Building a twitter bot with python

For this post, we will be creating a bot that tweet daily (and automatically) on world events or any categories desired.

Major steps as follows:

1. Create a twitter account and API authorization.

As we will be automating using python, we will require to authorize the twitter API to work with python. Sign in to twitter application, click the “create new App” button and fill the required fields. You will need to obtain the “Access Token” and “Access Token Secret.” These two token will be used for python module in the later part.

2. Using python and tweepy

Tweepy module will be used to handle twitter related actions such as posting and getting results or even following/follow. Below snippet shows how to initialize the api for posting tweets and twitter related api. It will require consumer key and secret key from part 1.

import os, sys, datetime, re
import tweepy
import ConfigParser

def get_twitter_api():

    config_file_list = [
                        'directory/configfile_that_contain_credentials.ini'
                        ]

    #get the config_file that exists
    config_file = [n for n in config_file_list if os.path.exists(n)][0] #take the first entry

    parser = ConfigParser.ConfigParser()
    parser.read(config_file)

    CONSUMER_KEY =parser.get('CONFIG', 'CONSUMER_KEY')
    CONSUMER_SECRET = parser.get('CONFIG', 'CONSUMER_SECRET')
    ACCESS_KEY = parser.get('CONFIG', 'ACCESS_KEY')
    ACCESS_SECRET = parser.get('CONFIG', 'ACCESS_SECRET')

    auth = tweepy.OAuthHandler(CONSUMER_KEY, CONSUMER_SECRET)
    auth.set_access_token(ACCESS_KEY, ACCESS_SECRET)

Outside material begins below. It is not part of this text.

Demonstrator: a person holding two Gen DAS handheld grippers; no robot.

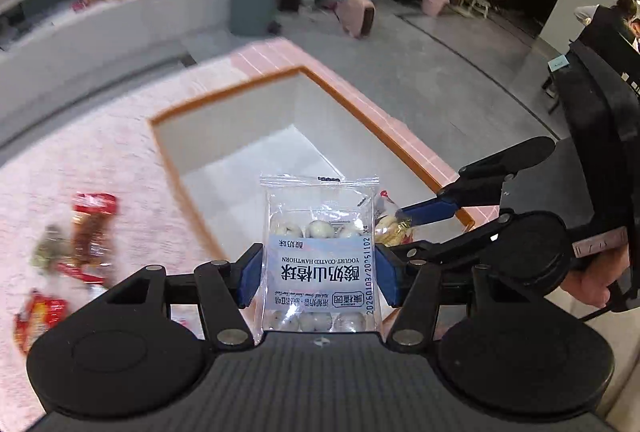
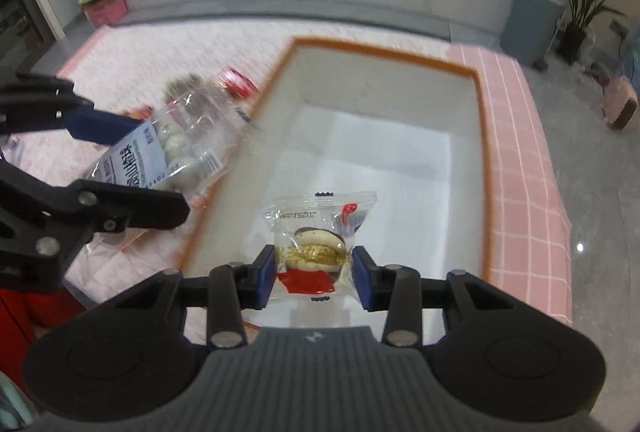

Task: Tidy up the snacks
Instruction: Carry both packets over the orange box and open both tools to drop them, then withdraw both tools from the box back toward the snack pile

    api = tweepy.API(auth)
    return api

3. Getting Contents

We can either create own contents or get contents from various sources (the twitter will be like some sort of feeds/content aggregators). We will explore one simple case of displaying RSS feeds from various sources (such as blog, news etc) as contents for our twitter bot. The first step is to get all the RSS feeds from various sites. Below are some of the python scripts that will aid in the the collection of RSS feeds, links and contents. The main modules used are python pattern for all url/RSS feed access and downloading.

You can pip install the following modules pattern, smallutils and pandas for below python snippets.

3.1 Getting all url links from particular website.

This is for cases such as an aggregation site that display a list of websites that you might be interested to get all the website links. Note that the following scripts will retrieve all the link tags in the website and there might be redundant data. You can set the filter to limit the website search or you can manually select from the output list.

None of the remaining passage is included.